> **Work to be completed**
Scan the entries below and report only how many lines contain "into".

> **Extracted information**
=== Begin Enclosure ===

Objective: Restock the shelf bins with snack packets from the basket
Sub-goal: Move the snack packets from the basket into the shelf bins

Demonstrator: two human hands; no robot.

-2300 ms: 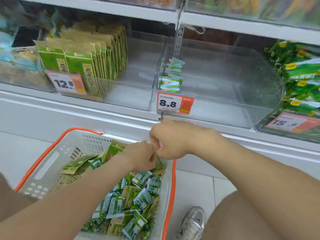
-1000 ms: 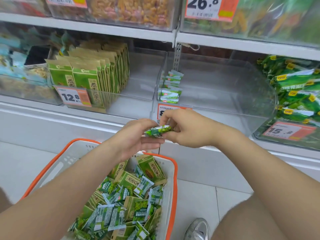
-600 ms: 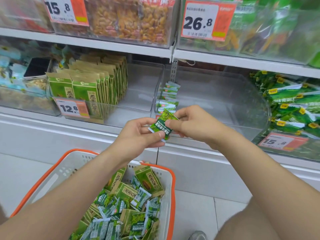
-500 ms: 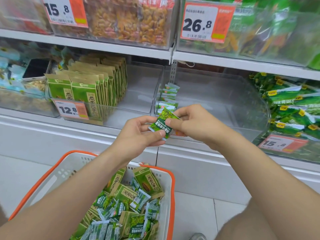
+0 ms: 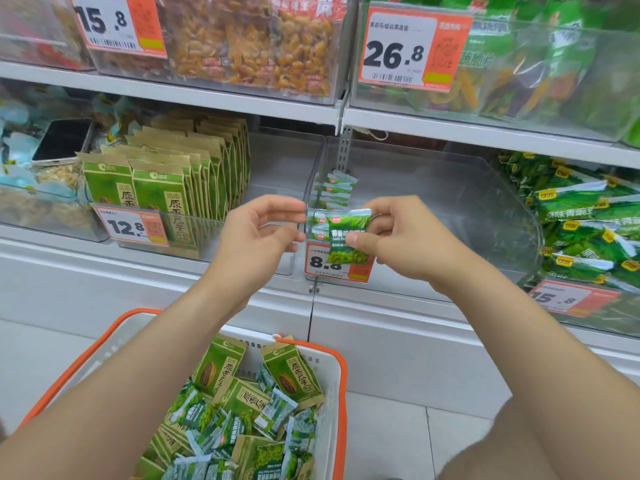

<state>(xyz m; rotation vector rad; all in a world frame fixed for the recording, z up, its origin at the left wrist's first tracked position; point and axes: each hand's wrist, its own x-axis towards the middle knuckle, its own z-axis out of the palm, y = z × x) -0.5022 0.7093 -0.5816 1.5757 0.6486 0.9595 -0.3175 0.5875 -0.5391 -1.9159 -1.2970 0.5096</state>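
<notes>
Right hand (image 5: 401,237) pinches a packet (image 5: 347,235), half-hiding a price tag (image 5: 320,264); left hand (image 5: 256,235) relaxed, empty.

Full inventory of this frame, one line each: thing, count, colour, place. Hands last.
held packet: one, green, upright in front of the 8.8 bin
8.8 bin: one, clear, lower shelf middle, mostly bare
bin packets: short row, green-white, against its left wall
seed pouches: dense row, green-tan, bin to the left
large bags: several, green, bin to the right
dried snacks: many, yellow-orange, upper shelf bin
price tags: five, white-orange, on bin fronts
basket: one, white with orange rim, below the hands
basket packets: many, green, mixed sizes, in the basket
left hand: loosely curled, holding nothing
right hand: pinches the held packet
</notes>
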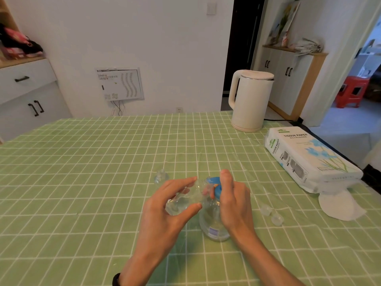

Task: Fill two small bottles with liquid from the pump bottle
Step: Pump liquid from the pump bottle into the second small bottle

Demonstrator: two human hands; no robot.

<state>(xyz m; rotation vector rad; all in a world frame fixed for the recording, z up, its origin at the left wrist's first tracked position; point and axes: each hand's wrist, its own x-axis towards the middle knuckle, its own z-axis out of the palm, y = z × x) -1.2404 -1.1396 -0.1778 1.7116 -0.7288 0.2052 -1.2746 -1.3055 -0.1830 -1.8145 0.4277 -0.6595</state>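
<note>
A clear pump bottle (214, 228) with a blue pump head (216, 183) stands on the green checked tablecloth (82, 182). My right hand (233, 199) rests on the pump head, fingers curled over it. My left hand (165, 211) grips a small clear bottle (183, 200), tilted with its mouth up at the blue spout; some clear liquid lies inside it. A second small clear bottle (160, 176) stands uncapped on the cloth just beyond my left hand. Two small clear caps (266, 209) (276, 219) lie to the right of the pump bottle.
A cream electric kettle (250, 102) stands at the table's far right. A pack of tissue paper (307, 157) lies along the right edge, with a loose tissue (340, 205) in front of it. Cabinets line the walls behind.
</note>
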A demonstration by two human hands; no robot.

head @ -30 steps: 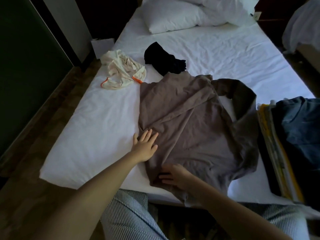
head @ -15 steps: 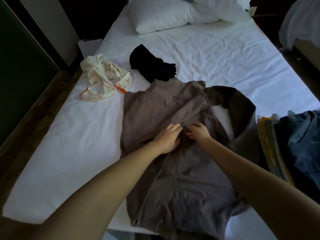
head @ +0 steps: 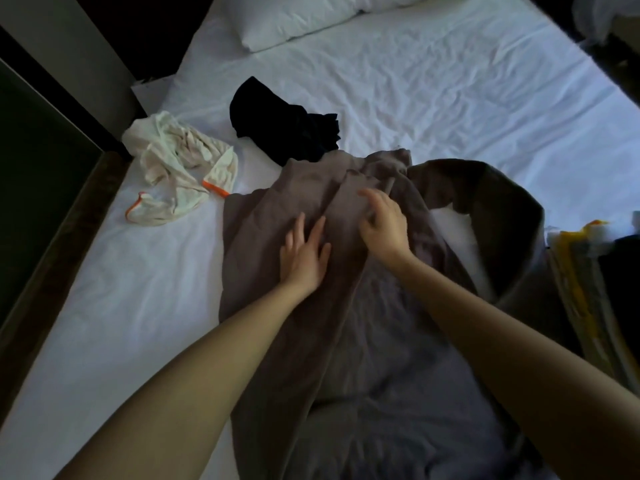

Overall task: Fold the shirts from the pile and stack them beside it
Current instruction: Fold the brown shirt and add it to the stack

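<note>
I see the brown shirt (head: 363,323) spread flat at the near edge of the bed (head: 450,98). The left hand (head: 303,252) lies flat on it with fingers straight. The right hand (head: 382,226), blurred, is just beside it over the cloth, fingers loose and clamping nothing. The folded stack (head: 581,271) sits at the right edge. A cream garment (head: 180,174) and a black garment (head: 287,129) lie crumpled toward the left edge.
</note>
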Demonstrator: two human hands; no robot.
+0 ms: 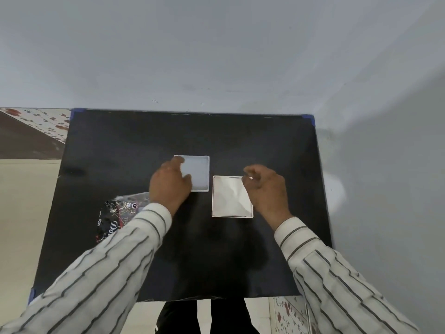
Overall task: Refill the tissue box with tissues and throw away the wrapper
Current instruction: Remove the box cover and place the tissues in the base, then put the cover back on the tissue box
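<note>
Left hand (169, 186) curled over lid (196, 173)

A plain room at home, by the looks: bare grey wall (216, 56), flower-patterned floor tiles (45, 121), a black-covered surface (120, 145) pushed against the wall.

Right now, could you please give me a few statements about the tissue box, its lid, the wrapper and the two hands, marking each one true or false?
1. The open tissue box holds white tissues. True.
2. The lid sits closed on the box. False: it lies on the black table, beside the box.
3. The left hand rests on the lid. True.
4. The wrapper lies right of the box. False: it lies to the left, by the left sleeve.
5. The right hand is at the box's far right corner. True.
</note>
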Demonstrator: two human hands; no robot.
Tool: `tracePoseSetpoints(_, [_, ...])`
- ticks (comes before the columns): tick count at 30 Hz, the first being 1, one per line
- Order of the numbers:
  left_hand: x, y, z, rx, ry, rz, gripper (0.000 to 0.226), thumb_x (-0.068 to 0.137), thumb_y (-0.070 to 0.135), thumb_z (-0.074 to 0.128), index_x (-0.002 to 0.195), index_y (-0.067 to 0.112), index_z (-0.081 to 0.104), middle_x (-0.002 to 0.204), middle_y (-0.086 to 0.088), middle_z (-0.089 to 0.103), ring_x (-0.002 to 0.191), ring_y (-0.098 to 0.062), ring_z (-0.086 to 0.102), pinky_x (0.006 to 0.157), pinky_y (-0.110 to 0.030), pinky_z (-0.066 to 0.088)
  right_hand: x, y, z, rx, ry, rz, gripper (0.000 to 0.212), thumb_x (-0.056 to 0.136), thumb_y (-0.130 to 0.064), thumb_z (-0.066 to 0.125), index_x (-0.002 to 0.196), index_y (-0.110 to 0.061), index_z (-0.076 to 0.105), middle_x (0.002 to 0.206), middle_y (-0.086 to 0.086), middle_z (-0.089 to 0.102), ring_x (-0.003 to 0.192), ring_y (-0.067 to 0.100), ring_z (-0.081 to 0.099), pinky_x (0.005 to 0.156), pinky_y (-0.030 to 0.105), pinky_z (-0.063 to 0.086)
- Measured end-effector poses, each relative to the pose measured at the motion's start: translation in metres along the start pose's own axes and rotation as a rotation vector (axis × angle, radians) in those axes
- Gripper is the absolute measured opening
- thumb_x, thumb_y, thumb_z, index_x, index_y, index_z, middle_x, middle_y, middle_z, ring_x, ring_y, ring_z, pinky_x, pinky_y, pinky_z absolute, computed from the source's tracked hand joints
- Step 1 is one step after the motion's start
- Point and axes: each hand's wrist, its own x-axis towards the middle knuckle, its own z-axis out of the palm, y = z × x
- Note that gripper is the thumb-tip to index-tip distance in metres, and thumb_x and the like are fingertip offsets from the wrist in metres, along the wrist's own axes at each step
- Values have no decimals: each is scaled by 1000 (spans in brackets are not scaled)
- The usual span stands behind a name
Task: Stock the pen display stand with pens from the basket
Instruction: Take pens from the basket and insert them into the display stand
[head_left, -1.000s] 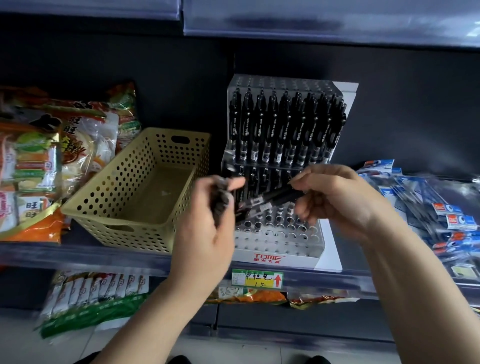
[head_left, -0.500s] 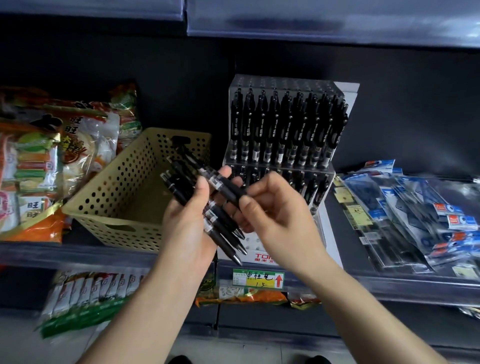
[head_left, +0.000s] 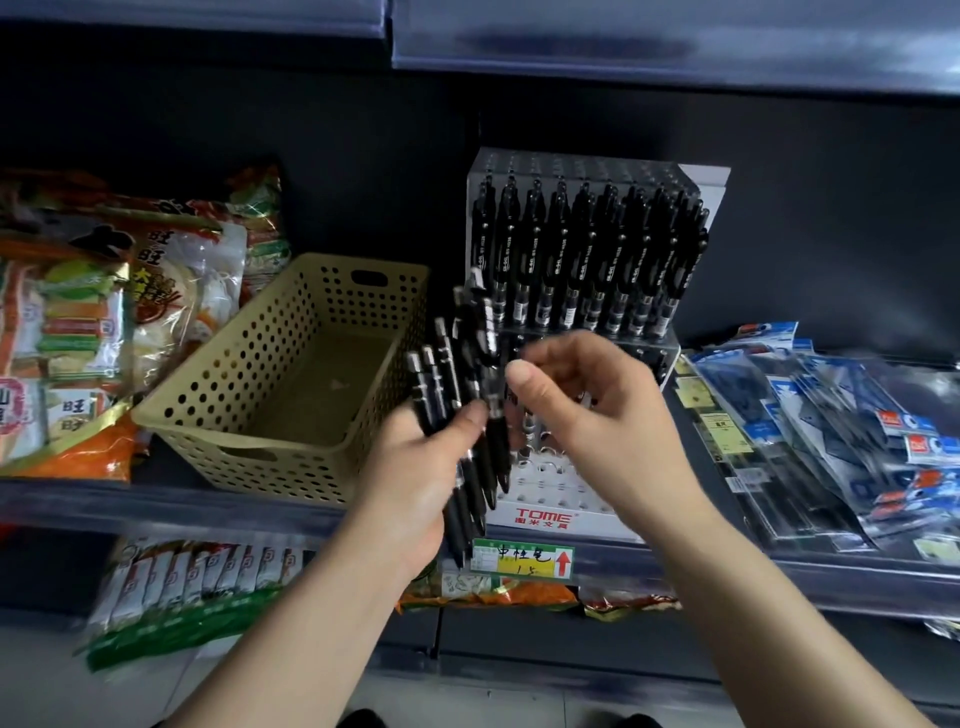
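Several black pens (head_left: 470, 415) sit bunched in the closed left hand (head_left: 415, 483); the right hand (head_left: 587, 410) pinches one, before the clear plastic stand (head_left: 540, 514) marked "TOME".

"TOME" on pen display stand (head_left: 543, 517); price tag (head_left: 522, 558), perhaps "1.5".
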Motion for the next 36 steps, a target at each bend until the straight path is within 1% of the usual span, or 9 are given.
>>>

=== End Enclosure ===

> **Result of the task**
3